**Exercise instructions:** Where the line containing "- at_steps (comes" appears, end your copy; everything from the first line of the records below up to and including it must be reproduced exactly.

**Working data:**
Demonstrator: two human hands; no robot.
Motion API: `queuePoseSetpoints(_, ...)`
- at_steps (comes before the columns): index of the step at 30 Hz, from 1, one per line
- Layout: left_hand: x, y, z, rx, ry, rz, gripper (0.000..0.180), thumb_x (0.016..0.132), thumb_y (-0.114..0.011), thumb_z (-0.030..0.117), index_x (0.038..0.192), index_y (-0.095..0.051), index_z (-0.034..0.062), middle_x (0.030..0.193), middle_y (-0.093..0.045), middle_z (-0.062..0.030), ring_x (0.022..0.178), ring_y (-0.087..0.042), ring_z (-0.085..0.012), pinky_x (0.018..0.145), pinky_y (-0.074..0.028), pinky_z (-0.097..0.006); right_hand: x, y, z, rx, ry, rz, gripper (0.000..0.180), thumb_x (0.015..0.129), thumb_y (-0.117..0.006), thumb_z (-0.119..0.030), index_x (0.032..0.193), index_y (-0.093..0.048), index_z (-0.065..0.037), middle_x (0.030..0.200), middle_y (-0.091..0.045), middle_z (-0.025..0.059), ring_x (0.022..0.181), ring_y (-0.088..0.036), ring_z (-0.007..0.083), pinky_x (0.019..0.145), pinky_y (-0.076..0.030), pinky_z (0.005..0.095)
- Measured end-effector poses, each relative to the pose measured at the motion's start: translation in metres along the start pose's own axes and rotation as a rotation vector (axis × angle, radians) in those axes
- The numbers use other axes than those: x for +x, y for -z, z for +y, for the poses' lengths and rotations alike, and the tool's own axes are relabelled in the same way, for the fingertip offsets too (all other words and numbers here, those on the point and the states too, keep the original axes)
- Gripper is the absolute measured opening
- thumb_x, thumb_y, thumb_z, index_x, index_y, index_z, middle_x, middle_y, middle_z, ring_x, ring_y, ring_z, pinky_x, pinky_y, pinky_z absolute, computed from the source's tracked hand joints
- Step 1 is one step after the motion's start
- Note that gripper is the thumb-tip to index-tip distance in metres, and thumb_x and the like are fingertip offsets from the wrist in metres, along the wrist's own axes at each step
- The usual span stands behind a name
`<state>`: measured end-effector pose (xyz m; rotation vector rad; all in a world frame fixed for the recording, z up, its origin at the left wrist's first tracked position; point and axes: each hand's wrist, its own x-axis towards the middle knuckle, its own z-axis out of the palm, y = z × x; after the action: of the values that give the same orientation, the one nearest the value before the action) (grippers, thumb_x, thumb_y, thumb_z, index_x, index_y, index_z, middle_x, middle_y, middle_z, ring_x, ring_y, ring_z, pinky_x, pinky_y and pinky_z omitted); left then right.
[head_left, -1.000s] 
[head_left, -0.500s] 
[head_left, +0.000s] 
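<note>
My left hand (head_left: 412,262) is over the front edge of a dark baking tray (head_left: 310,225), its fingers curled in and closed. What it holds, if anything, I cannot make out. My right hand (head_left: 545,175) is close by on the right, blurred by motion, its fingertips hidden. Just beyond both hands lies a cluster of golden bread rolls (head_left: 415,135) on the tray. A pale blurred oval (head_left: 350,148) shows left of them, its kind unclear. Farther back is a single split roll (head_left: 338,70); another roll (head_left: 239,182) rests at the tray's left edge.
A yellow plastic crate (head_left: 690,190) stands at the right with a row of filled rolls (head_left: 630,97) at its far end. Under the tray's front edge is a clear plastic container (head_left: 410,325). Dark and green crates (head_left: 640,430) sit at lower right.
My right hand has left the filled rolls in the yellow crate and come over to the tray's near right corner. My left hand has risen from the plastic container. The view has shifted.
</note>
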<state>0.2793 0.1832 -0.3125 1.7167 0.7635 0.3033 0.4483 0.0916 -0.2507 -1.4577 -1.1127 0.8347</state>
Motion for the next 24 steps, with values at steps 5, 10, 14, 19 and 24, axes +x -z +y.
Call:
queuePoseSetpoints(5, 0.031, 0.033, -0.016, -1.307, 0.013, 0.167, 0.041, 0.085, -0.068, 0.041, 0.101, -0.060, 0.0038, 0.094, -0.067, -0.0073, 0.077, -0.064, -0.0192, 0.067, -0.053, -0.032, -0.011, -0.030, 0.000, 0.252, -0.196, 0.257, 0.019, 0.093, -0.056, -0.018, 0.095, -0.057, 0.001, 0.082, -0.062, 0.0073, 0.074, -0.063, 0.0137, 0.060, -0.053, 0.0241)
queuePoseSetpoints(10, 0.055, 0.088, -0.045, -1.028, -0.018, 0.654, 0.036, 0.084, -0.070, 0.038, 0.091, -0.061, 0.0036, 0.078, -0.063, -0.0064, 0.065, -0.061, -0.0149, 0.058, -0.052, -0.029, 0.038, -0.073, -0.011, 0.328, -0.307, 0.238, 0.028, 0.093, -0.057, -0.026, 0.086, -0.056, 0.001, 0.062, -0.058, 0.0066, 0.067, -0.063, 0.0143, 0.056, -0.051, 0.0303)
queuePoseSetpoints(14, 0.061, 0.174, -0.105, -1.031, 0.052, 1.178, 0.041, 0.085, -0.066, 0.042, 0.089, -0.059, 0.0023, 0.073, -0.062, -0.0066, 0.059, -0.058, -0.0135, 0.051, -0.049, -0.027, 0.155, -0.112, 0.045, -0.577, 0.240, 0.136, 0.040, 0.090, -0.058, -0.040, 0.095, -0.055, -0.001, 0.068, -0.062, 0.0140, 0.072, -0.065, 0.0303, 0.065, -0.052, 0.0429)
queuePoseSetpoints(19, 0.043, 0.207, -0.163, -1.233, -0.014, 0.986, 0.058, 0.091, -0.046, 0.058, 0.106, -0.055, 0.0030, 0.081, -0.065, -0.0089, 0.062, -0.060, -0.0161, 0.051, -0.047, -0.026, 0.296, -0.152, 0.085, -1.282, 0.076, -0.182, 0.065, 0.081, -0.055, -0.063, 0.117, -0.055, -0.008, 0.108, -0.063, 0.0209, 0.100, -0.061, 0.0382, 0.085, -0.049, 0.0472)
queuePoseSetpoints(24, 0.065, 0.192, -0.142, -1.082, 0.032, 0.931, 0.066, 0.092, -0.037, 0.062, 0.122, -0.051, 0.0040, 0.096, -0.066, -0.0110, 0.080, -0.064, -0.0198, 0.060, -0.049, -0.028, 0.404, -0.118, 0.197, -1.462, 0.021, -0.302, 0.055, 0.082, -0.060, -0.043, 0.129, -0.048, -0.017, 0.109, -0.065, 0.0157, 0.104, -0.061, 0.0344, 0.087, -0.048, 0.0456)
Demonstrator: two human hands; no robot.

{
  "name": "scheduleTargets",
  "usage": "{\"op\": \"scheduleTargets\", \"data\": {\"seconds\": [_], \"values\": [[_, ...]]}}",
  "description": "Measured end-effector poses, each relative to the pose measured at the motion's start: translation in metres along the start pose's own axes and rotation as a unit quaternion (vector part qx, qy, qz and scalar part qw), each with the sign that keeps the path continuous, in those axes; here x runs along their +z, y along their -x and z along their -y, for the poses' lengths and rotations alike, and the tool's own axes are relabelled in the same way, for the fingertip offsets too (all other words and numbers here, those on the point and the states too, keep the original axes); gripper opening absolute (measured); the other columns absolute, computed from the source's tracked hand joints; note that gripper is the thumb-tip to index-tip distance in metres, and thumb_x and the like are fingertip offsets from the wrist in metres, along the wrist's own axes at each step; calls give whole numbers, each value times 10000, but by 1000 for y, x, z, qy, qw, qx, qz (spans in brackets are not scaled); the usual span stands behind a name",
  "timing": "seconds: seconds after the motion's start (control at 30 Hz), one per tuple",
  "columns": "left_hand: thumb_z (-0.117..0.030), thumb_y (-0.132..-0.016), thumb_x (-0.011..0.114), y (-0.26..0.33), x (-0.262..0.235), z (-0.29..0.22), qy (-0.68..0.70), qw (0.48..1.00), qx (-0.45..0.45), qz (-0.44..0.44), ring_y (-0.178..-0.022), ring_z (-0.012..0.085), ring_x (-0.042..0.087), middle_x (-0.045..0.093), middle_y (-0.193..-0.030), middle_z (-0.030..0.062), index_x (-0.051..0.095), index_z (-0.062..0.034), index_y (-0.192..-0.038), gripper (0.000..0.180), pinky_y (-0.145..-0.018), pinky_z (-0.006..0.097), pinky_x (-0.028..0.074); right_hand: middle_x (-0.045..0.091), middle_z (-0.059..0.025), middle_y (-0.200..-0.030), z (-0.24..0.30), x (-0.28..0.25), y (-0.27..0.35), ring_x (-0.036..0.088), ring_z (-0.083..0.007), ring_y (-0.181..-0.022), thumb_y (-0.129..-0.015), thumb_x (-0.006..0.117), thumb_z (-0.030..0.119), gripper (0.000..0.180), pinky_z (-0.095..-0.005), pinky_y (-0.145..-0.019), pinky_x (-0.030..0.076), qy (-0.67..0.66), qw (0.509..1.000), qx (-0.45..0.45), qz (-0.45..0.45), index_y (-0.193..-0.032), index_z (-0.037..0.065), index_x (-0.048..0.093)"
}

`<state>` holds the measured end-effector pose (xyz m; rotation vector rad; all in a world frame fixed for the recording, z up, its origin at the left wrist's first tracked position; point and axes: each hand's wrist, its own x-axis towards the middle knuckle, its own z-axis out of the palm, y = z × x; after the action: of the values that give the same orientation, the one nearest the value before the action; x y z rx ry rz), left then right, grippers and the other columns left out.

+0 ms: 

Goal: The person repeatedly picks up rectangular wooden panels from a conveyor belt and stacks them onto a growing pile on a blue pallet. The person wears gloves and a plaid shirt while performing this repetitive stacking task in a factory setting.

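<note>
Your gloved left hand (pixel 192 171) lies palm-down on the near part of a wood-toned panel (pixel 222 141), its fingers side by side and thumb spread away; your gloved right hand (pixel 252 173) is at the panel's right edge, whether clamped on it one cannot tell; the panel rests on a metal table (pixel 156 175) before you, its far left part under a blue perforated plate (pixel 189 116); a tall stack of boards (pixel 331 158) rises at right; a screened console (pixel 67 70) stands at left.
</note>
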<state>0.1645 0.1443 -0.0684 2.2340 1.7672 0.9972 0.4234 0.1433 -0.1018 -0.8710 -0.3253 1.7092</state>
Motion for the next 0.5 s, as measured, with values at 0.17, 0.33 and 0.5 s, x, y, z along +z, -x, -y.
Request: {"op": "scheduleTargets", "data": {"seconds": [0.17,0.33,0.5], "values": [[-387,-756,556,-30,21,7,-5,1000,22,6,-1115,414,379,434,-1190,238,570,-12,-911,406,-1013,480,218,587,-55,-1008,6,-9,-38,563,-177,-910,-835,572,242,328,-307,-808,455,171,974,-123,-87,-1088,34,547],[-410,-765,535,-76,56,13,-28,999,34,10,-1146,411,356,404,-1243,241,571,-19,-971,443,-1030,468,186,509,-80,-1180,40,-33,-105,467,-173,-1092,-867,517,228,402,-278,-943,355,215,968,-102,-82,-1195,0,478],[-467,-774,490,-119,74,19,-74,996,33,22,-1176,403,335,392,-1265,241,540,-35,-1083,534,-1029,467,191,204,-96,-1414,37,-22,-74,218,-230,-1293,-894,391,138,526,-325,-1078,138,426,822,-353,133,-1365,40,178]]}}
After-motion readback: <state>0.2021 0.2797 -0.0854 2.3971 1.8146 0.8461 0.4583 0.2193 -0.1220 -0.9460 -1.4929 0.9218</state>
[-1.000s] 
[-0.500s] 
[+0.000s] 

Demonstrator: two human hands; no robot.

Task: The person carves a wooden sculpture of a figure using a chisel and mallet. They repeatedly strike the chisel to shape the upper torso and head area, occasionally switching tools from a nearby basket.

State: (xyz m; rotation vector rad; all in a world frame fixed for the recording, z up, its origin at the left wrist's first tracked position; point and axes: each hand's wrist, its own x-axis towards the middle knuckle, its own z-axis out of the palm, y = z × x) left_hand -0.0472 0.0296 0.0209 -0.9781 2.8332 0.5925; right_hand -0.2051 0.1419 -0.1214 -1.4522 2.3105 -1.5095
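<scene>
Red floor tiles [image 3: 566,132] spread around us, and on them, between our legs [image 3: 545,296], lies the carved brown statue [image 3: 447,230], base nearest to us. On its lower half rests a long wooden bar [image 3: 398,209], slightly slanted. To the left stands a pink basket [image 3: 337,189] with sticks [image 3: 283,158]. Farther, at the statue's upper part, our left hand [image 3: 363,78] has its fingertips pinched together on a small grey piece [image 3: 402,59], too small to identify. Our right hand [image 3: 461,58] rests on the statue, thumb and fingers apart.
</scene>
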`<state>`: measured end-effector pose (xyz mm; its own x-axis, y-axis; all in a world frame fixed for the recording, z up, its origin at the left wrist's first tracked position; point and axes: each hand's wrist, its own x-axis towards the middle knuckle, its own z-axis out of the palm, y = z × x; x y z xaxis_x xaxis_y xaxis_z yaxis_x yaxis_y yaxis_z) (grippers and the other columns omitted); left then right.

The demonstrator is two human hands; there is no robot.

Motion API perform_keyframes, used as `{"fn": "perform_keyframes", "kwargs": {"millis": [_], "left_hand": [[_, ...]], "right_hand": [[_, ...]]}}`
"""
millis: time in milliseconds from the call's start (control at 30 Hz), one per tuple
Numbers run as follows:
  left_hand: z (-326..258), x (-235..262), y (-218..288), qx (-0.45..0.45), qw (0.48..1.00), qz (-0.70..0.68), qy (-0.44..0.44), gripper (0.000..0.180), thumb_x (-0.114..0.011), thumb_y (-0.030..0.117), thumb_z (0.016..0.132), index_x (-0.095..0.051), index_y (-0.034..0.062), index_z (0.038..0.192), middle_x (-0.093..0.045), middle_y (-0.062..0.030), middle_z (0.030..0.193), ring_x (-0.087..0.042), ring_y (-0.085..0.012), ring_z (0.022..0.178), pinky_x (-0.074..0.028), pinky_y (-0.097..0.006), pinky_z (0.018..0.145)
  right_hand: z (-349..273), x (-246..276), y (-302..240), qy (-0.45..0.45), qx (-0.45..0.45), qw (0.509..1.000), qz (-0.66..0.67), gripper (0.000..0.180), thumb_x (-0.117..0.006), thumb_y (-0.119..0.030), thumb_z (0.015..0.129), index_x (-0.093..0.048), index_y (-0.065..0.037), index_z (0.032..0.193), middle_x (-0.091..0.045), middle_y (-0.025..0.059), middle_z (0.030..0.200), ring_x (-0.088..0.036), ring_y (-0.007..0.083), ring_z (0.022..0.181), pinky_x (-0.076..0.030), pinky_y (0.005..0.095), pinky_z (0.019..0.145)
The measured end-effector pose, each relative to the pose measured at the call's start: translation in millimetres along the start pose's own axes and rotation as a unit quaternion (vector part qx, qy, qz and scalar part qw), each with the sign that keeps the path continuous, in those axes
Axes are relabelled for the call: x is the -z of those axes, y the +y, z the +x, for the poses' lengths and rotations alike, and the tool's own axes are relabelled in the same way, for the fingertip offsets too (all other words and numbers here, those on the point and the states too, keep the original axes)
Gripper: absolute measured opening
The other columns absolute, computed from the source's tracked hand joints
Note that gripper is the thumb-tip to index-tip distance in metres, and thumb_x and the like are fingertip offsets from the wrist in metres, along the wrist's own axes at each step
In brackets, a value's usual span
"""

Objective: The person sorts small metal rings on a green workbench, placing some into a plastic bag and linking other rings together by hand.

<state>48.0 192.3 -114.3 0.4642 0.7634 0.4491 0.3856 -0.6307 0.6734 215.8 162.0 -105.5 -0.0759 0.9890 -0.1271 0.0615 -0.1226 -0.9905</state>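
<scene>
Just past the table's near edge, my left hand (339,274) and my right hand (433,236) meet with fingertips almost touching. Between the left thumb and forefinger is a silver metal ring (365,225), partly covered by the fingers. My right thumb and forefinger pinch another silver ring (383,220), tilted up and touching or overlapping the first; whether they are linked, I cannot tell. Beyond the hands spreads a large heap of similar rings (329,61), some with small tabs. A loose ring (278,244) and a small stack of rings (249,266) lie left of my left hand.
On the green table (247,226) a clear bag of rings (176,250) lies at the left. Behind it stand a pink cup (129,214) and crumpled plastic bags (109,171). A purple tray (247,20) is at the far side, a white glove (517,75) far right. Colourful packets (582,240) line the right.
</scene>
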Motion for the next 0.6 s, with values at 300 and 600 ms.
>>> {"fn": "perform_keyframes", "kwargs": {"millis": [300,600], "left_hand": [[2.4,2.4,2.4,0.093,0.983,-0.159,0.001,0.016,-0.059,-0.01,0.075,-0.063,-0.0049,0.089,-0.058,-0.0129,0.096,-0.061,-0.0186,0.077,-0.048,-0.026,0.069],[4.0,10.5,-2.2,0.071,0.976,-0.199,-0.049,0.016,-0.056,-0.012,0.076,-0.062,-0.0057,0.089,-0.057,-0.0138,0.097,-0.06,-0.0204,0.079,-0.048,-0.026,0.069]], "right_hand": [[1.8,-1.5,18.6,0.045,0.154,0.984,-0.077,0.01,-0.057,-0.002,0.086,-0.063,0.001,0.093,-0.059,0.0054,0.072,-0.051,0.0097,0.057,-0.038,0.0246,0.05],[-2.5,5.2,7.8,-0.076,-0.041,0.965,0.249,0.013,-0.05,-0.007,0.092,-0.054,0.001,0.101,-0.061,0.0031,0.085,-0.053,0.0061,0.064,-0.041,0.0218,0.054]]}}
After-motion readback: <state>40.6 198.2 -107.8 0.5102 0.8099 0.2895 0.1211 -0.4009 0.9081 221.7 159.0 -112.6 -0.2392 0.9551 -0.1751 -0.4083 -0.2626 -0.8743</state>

**Response area:**
Demonstrator: two human hands; no robot.
Motion API: `queuePoseSetpoints(_, ...)`
- at_steps (comes before the columns): index of the step at 30 Hz, from 1, one per line

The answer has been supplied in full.